The hospitality sector has the potential to contribute to the creation and sustainability of decent work and development. The United Nations Development Program recognizes that “representing 10% of world GDP, 1 in 10 jobs and 7% of global exports, tourism has a decisive role to play in the achievement of the 2030 Sustainable Development Agenda. The OECD recognizes tourism as one of the largest and fastest growing sectors in the world economy and the Sustainable Development Goals include the sector in Goal 8 on Decent Work and Economic Growth as well as Goals 12 and 14 on Responsible Consumption and Life Below Water. The ILO estimates the number of jobs in the sector to grow from 284 million worldwide in 2015 to 370 million worldwide by 2026. 20% of those workers are employed within multinational enterprises operating increasingly through brand identities using management contracts and franchising models.
Recognizing these opportunities and also the risks to decent work if investments do not address longstanding obstacles in the sector that have led to poverty wages, gender discrimination, and decline in union strength and access to freedom of association for workers, the International Labor Organization has issued guidelines on Decent Work and Socially Responsible Tourism (2017) also emphasize the importance of the hospitality sector raising wages above minimum floors to meet the needs of hotel workers and their families. The ILO recognizes jobs in socially responsible tourism are not limited by national law, but are held to the standard of creating opportunities for development that prioritize employment creation at local level, contribute to social and economic development and poverty reduction and expansion of local incomes along with strengthening social dialogue mechanisms and collective bargaining which enhance working conditions, career prospects and job security to the benefit of the workers.

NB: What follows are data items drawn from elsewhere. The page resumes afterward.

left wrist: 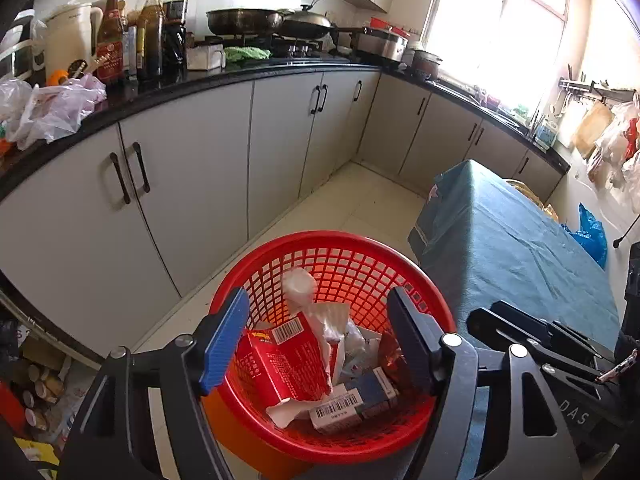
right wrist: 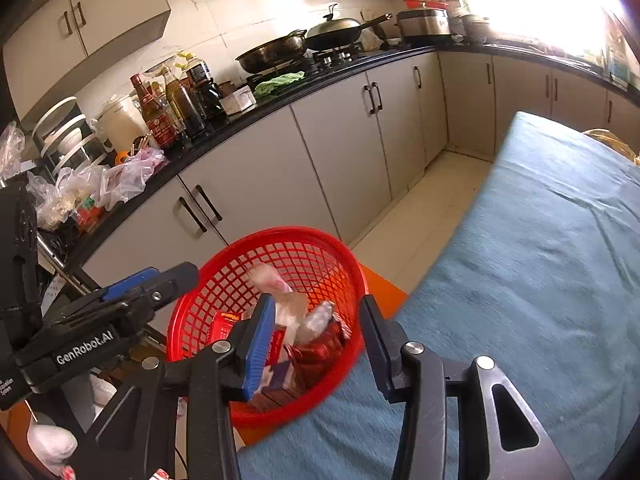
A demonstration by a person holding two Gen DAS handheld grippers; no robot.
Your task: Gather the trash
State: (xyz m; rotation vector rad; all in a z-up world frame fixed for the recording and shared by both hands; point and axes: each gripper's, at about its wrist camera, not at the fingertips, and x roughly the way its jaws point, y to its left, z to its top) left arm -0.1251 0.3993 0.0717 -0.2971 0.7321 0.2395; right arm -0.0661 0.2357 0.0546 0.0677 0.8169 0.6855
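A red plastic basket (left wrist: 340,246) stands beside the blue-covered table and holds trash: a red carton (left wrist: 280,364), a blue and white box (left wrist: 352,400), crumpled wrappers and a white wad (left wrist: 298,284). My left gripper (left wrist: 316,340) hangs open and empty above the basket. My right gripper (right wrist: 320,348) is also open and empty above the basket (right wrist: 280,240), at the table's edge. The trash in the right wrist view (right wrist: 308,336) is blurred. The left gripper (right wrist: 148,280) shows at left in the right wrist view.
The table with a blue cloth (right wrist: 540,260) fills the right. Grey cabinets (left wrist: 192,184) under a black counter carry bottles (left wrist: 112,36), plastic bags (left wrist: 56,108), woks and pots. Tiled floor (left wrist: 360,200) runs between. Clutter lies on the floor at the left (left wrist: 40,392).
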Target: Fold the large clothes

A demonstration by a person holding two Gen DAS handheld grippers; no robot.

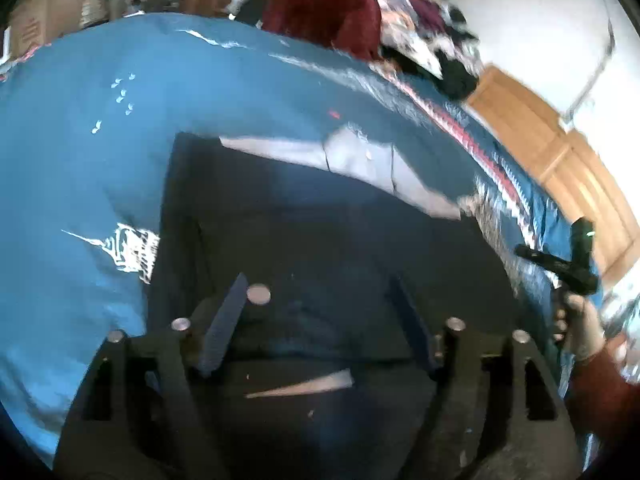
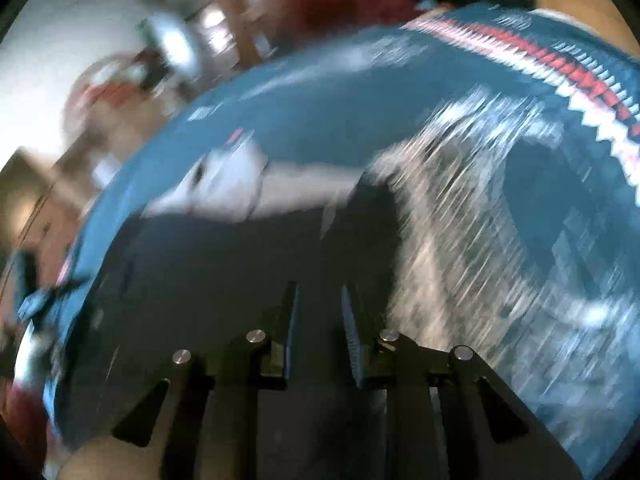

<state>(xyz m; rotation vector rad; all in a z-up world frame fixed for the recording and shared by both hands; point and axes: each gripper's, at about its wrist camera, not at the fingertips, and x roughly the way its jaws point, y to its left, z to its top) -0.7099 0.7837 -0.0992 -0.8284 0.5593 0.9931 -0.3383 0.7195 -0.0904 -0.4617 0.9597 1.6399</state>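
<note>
Looking along the left gripper (image 1: 320, 312), I see its jaws spread wide with nothing between them, hovering over a dark garment (image 1: 304, 248) that fills the centre and lower middle of the frame. A pale lining band (image 1: 340, 160) runs across its upper edge, and it lies on a blue patterned bedspread (image 1: 80, 152). At the right edge a hand (image 1: 580, 328) holds the other tool.

In the right wrist view, badly smeared by motion, the right gripper (image 2: 320, 320) sits bottom centre with jaws nearly together, a narrow gap left and no cloth in it that I can make out. The garment spreads lower left.

I'd slow down — take both corners of one edge evenly before folding.
</note>
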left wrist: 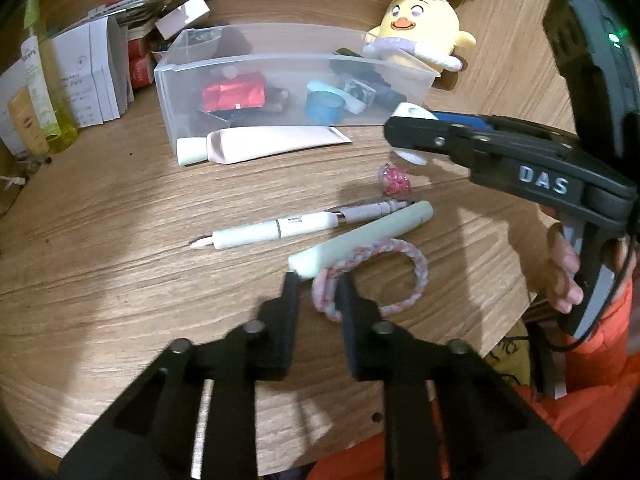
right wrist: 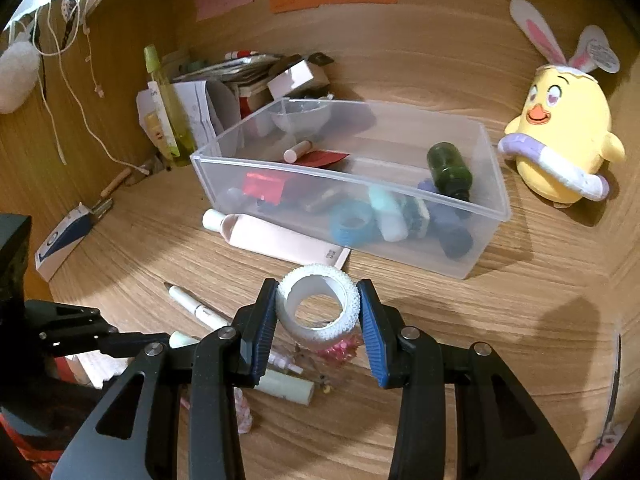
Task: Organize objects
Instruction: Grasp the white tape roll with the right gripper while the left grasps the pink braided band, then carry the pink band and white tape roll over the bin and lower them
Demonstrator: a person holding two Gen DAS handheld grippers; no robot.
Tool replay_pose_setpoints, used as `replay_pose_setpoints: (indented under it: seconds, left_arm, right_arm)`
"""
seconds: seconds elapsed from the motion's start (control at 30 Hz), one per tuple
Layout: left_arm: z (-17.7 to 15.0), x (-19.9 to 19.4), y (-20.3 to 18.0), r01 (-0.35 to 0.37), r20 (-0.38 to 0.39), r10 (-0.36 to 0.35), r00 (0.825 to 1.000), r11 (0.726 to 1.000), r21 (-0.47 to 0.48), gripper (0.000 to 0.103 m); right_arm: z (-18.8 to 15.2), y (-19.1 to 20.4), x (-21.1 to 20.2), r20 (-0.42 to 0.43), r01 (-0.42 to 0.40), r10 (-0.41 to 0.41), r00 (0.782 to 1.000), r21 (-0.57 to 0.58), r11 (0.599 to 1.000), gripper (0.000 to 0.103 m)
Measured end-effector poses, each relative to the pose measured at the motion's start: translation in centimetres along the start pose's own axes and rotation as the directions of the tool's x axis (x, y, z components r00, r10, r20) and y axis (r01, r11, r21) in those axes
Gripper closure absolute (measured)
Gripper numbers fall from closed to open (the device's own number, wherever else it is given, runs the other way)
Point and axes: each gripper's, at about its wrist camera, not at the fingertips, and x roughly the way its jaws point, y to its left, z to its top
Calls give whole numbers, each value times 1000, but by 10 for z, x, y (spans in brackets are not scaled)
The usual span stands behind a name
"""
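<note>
Through the left wrist camera I am seeing my left gripper [left wrist: 318,286] clenching, apparently on the braided bracelet [left wrist: 404,268] on the desk [left wrist: 120,240], while the right wrist camera is showing my right gripper [right wrist: 318,300] grasping a white tape roll [right wrist: 318,308] before the clear bin [right wrist: 492,200].

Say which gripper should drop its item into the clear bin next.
Right. The right gripper already holds the tape roll just before the bin; the left gripper, on the bracelet, sits farther back.
</note>
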Motion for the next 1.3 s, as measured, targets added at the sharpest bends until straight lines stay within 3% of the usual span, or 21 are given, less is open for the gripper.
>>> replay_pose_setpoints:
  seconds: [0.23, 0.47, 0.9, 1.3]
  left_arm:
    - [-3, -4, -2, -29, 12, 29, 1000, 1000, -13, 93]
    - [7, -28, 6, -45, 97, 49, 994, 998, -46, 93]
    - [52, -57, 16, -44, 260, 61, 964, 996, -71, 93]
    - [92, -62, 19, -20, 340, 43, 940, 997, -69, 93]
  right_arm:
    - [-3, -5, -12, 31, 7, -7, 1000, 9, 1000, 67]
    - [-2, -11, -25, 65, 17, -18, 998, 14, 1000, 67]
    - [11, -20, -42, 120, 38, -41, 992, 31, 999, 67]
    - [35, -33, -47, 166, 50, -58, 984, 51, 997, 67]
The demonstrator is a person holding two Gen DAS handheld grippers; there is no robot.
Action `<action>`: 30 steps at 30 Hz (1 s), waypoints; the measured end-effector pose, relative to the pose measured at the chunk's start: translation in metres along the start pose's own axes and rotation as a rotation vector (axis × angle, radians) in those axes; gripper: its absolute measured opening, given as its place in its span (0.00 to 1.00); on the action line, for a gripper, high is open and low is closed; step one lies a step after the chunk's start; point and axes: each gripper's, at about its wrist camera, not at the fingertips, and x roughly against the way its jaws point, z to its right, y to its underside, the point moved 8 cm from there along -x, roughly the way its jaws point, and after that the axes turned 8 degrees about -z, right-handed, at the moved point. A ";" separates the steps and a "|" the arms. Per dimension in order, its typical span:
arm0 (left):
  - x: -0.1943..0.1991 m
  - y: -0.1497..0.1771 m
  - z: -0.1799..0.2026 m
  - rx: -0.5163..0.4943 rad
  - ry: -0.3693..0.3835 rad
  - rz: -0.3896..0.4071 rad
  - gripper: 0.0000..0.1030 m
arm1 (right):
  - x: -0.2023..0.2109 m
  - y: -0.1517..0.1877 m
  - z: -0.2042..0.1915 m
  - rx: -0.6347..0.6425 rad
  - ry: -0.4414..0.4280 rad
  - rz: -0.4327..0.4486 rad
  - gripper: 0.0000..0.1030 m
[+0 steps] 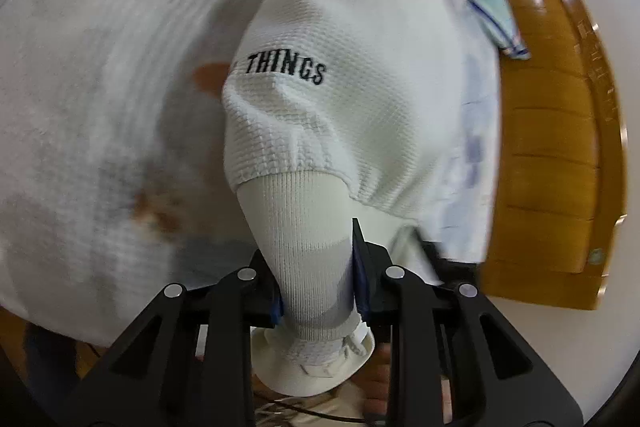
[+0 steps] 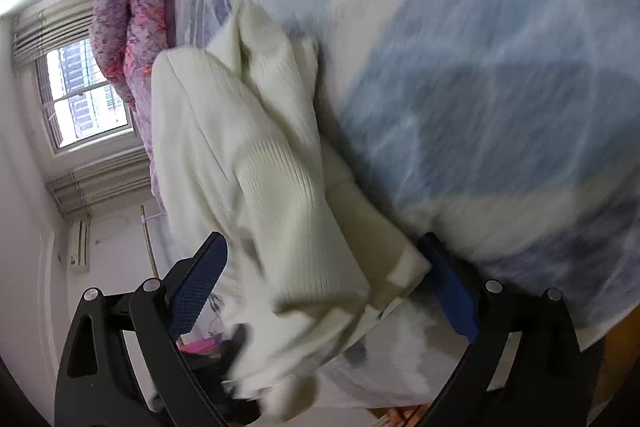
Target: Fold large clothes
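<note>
Bedroom with a blue-and-white bedsheet [image 2: 460, 75] spread over the bed. Cream waffle-knit sweater [image 2: 240, 163] lying across it, bunched and partly folded. Ribbed cuff [image 1: 316, 267] pinched narrow in the left gripper [image 1: 320, 291]. Right gripper [image 2: 324, 291] spread wide either side of the sweater's hem, not pressing. Pink quilt [image 2: 132, 39] beyond, window [image 2: 84, 95] behind.

My left gripper [image 1: 318, 283] hides the end of the ribbed cuff [image 1: 308, 227] between its jaws. On the sleeve [image 1: 340, 47], a fold swallows the lettering before "THINGS". The garment's body [image 1: 100, 67] on the left is smeared by blur, its orange marks unreadable. In the right wrist view, the bed sheet [image 2: 480, 67] pattern is streaked, and the sweater [image 2: 260, 167] runs off the near edge.
</note>
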 end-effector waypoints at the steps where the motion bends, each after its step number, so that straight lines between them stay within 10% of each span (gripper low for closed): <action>1: 0.003 -0.001 0.005 0.005 0.012 -0.002 0.25 | -0.003 0.000 -0.002 -0.006 -0.012 0.002 0.90; 5: 0.011 -0.009 0.009 0.012 0.034 -0.017 0.24 | -0.020 -0.008 -0.017 -0.033 -0.094 -0.005 0.87; 10: 0.019 -0.010 0.010 -0.035 -0.061 -0.051 0.24 | -0.018 -0.008 -0.057 0.118 0.032 -0.056 0.27; 13: 0.027 -0.008 0.024 -0.138 -0.158 -0.041 0.24 | -0.011 0.000 -0.103 0.329 0.214 -0.071 0.22; 21: 0.109 -0.032 0.091 -0.318 -0.267 0.097 0.25 | 0.013 0.035 -0.236 0.506 0.100 -0.096 0.21; 30: 0.216 -0.065 0.092 -0.301 -0.278 0.183 0.25 | -0.034 0.123 -0.333 0.715 0.126 -0.195 0.16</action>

Democratic industrial relations must be at the core as trade unions play an integral role in ensuring normative behavior of business; expressing grievance of the workers; and channelizing workers’ aspirations into new forms of collective bargaining agreements.
The IFC must ensure Performance Standard 2, Labor and Working Conditions in enforced consistent with this development for all, including decent work for all workers at the hotels benefiting from the loans.